Bárbara J. Henriques is Assistant Researcher at Biosystems & Integrative Sciences Institute, Faculty of Sciences University of Lisboa (BioISI-FCUL). Graduated in Chemistry at University of Coimbra (2002), obtained a Ph.D. in Biochemistry/Structural Biochemistry, at New University of Lisboa (2010). Bárbara's research interests are focused on establishing molecular mechanisms underlying protein misfolding and functional deficiency in the context of rare metabolic disorders, resorting to patient profiling and biochemical and cellular models. This follows international experience obtained during training periods at Aarhus University Hospital (Denmark) and Université Paris Descartes (France), and +15y research experience in rare metabolic diseases. Main scientific contributions translate to establishing the molecular and biochemical basis of therapeutic potential of dietary vitamins, definition of genotype-phenotype relationships, and profiling protein dysfunction in mitochondrial disease. Current research focus is on fatty acid beta oxidation disorders caused by defects on ETF and ETF:QO, and also on leukodystrophies, neurometabolic rare diseases caused by defects in mitochondrial aminoacyl-tRNA synthetases, involving active research collaborations with national (INSA, PT) and international (Department Clinical Neurosciences-University of Cambridge, UK) and (Aarhus University Hospital, DK) reference laboratories. Has regular activity as ad-hoc peer reviewer for scientific journals (+6). Has raised +420 k€ (2016-22) in national competitive calls. Has published +18 articles in peer-review journals, 9 in conference proceedings, and 4 book chapters, with an h-index of 11 and +490 citations (Scopus). Was guest co-editor of a special issue on protein folding diseases at the International Journal of Molecular Sciences (Q1 in Medicine). Has presented research work in +50 international meetings, including 13 oral communications and +40 posters. Has supervised +16 young researchers. Lectures regularly Experimental Biochemistry II course (2y Biochemistry BSc). Member of the clinical workgroup on Beta Oxidation Disorders at SPDM.
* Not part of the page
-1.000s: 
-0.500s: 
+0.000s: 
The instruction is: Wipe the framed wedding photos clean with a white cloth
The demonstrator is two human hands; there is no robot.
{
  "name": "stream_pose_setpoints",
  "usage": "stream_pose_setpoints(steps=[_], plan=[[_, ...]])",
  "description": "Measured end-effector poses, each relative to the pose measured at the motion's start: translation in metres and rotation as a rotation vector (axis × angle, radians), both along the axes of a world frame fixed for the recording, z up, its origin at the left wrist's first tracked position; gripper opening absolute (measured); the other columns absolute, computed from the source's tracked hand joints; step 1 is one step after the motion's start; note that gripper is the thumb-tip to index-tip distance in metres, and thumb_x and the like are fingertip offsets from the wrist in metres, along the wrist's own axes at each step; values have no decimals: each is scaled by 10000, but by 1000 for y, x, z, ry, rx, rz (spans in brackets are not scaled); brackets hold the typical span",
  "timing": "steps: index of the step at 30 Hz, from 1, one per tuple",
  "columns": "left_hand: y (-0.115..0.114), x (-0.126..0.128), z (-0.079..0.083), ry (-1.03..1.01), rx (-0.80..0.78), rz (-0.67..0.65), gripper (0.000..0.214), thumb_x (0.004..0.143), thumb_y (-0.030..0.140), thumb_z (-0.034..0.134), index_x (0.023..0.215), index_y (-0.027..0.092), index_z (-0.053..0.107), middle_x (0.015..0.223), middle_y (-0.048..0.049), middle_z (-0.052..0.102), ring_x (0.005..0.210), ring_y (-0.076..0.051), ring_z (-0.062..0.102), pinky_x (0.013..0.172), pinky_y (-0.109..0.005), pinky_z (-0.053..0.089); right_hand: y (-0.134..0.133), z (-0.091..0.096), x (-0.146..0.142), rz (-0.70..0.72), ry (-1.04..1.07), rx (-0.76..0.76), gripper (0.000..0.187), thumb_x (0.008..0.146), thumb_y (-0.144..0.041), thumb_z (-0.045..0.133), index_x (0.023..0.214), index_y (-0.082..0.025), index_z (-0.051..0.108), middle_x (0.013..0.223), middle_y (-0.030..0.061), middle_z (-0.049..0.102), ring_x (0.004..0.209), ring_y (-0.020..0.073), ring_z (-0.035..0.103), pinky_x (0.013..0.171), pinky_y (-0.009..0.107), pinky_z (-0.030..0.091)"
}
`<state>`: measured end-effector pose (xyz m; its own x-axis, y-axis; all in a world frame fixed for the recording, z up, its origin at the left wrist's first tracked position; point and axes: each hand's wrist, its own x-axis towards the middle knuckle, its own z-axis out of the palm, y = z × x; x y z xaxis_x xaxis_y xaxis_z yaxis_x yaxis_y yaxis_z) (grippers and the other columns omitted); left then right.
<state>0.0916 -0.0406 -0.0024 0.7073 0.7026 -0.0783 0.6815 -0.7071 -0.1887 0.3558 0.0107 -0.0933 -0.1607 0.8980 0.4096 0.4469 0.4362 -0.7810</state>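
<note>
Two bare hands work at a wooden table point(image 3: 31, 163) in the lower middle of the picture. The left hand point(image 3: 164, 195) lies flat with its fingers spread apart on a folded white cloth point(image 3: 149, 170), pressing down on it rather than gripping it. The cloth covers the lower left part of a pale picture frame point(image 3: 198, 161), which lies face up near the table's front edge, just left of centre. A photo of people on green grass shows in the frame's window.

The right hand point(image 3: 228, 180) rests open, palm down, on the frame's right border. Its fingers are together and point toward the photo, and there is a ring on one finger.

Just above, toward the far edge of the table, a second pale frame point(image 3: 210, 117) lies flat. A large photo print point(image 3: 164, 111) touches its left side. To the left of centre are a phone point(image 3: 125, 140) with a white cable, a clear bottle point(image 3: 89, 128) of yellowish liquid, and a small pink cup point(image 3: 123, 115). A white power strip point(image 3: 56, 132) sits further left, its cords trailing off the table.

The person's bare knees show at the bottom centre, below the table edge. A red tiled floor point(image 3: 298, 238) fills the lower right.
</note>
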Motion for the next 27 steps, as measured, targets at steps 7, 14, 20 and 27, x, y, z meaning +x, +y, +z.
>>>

The main topic of my research is the study of human proteins involved in metabolic conformational diseases, which become misfolded and/or inactive due to mutations or adverse cellular conditions. In particular, my current interests are related to understanding mitochondria regulation by non-enzymatic Post-Translational Modifications (PTMs) and their impact in metabolic disorders, and also to understand molecular mechanism of neurological disorders associated to defects on aaRS enzymes. To undertake our goals, we use a complementary set of tools, ranging from biochemical and molecular biology to biophysical, spectroscopic and proteomics techniques.